* _TASK PROMPT_
Copy exactly, and only, the lines from the one containing "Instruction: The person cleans" through the last line of the records below.

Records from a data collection
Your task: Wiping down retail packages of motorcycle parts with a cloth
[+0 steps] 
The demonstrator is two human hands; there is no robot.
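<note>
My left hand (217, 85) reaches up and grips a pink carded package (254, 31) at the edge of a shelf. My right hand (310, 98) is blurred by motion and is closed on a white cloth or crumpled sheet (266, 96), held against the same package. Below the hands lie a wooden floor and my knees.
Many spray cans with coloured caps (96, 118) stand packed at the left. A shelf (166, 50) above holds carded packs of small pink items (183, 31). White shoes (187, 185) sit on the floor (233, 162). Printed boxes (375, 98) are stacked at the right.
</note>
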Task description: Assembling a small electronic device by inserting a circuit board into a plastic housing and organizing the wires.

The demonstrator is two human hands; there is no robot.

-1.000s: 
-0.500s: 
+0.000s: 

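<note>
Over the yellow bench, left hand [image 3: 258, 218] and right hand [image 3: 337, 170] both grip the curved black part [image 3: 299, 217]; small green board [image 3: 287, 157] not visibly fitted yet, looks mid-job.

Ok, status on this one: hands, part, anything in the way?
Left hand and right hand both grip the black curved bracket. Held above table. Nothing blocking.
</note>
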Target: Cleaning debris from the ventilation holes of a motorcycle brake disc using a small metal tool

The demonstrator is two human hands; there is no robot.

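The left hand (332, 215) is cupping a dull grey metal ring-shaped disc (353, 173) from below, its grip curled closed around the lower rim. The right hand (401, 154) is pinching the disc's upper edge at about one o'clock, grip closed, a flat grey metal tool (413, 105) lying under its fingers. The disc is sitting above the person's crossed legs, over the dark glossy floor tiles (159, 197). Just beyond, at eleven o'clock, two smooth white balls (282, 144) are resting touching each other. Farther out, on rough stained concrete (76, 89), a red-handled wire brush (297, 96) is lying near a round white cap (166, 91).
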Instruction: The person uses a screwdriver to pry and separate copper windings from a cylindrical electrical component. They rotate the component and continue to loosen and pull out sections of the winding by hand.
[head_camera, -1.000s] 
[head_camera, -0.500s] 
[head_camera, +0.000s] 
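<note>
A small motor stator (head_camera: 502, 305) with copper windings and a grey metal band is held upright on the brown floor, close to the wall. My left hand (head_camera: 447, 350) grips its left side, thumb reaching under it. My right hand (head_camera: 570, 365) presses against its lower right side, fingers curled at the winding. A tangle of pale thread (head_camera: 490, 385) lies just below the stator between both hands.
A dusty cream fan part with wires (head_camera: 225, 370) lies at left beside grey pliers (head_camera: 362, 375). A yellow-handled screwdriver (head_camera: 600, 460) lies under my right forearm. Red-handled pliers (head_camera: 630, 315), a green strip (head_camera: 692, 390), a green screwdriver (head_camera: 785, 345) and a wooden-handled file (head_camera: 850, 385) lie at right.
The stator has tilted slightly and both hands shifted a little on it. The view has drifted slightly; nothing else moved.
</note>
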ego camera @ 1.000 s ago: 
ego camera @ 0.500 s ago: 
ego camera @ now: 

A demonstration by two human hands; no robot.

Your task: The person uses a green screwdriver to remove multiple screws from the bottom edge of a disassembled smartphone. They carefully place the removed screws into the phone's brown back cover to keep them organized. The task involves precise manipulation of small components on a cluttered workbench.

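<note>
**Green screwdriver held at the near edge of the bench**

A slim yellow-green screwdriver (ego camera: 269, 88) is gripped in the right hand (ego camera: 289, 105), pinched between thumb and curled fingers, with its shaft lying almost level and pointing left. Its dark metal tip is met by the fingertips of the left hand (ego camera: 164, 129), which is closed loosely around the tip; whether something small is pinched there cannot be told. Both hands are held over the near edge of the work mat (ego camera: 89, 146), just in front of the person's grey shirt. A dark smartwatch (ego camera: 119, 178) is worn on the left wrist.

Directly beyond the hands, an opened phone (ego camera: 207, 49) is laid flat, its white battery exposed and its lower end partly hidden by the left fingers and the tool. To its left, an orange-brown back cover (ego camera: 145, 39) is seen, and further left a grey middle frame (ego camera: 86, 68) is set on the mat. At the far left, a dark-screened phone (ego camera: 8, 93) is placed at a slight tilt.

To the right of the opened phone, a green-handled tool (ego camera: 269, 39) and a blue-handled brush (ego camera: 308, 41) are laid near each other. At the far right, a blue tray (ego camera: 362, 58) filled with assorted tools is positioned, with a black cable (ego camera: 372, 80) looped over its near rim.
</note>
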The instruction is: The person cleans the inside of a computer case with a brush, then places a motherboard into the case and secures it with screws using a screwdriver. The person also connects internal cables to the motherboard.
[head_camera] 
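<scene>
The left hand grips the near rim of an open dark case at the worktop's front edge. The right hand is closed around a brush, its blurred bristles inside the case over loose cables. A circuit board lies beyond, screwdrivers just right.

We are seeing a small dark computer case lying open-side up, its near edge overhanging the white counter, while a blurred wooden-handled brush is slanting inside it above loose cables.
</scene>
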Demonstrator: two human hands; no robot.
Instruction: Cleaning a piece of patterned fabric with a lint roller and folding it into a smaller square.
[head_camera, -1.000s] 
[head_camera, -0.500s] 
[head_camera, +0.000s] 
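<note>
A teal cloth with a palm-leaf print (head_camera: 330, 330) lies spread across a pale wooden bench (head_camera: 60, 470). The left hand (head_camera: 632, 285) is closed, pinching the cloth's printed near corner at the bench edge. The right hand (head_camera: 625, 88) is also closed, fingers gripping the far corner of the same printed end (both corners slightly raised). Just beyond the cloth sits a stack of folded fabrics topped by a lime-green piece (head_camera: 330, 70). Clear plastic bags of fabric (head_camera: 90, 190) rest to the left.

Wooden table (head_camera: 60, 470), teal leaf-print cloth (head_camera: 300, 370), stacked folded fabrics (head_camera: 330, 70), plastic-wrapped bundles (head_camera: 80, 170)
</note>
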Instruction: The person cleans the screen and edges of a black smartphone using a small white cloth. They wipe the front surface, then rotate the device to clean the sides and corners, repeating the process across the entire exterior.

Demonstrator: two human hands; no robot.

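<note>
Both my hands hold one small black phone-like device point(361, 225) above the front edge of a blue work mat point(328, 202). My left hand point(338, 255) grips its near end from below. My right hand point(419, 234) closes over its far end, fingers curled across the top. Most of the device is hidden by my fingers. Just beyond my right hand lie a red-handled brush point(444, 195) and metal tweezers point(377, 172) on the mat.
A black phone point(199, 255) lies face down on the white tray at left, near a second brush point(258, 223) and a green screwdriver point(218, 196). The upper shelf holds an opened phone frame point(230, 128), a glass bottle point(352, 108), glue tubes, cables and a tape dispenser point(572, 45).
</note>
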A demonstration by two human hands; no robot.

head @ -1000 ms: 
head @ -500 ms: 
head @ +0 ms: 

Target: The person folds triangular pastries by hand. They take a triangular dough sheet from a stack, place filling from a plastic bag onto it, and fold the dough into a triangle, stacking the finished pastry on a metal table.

* _THE ANSWER_
Instruction: The person cleans the screen and edges of a black smartphone using a small white cloth. They wipe the front surface, then rotate the device to clean the sides and corners, repeating the process across the entire exterior.

Demonstrator: two human hands; no robot.

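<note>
Both my hands hold one small black phone-like device point(361, 225) above the front edge of a blue work mat point(328, 202). My left hand point(338, 255) grips its near end from below. My right hand point(419, 234) closes over its far end, fingers curled across the top. Most of the device is hidden by my fingers. Just beyond my right hand lie a red-handled brush point(444, 195) and metal tweezers point(377, 172) on the mat.
A black phone point(199, 255) lies face down on the white tray at left, near a second brush point(258, 223) and a green screwdriver point(218, 196). The upper shelf holds an opened phone frame point(230, 128), a glass bottle point(352, 108), glue tubes, cables and a tape dispenser point(572, 45).
</note>
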A demonstration by two human hands; no robot.

head @ -1000 ms: 
head @ -500 ms: 
head @ +0 ms: 

Target: The person folds triangular pastries by hand. They take a triangular dough sheet from a stack, place filling from a plastic bag onto it, and fold the dough into a triangle, stacking the finished pastry on a metal table.

Work on this exercise is now finished.